Plot Modification Callbacks

These are all meant to be instantiated and fed into yt.raven.RavenPlot.add_callback().

class yt.raven.PlotCallback(*args, **kwargs)
class yt.raven.QuiverCallback(field_x, field_y, factor)
Adds a ‘quiver’ plot to any plot, using the field_x and field_y from the associated data, skipping every factor datapoints.
class yt.raven.ParticleCallback(axis, width, p_size=1.0, col='k')
Adds particle positions, based on a thick slab along axis with a width along the line of sight. p_size controls the number of pixels per particle, and col governs the color.
class yt.raven.ContourCallback(field, ncont=5, factor=4, take_log=False, clim=None, plot_args=None)
Add contours in field to the plot. ncont governs the number of contours generated, factor governs the number of points used in the interpolation, take_log governs how it is contoured and clim gives the (upper, lower) limits for contouring.
class yt.raven.GridBoundaryCallback(alpha=1.0, min_pix=1)
Adds grid boundaries to a plot, optionally with alpha-blending. Cuttoff for display is at min_pix wide.
class yt.raven.UnitBoundaryCallback(unit='au', factor=4, text_annotate=True, text_which=-2)
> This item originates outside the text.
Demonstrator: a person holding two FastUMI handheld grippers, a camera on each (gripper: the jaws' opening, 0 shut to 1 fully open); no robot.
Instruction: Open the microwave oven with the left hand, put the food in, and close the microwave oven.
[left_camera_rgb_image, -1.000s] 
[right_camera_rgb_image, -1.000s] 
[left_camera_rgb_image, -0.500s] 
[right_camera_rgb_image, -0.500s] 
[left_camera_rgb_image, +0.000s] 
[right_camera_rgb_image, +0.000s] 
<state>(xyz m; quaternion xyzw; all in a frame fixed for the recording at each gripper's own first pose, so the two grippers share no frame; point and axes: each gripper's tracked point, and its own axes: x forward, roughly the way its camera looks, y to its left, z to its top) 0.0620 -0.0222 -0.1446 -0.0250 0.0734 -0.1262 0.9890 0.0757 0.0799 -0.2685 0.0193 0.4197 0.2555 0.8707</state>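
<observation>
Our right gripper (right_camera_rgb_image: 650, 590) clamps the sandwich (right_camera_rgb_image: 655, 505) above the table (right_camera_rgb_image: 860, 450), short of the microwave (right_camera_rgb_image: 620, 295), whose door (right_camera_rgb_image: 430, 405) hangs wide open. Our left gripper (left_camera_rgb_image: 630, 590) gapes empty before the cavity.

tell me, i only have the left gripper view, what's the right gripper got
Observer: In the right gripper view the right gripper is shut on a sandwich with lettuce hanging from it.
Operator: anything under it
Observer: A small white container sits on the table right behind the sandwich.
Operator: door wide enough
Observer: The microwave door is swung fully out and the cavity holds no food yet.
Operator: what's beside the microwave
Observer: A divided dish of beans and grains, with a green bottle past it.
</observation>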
Add on a plot indicating where factor*s of *unit are shown. Optionally text_annotate on the text_which-indexed box on display.
class yt.raven.LinePlotCallback(x, y, plot_args=None)
Over plot x and y with plot_args fed into the plot.
class yt.raven.CuttingQuiverCallback(field_x, field_y, factor)
Get a quiver plot on top of a cutting plane, using field_x and field_y, skipping every factor datapoint in the discretization.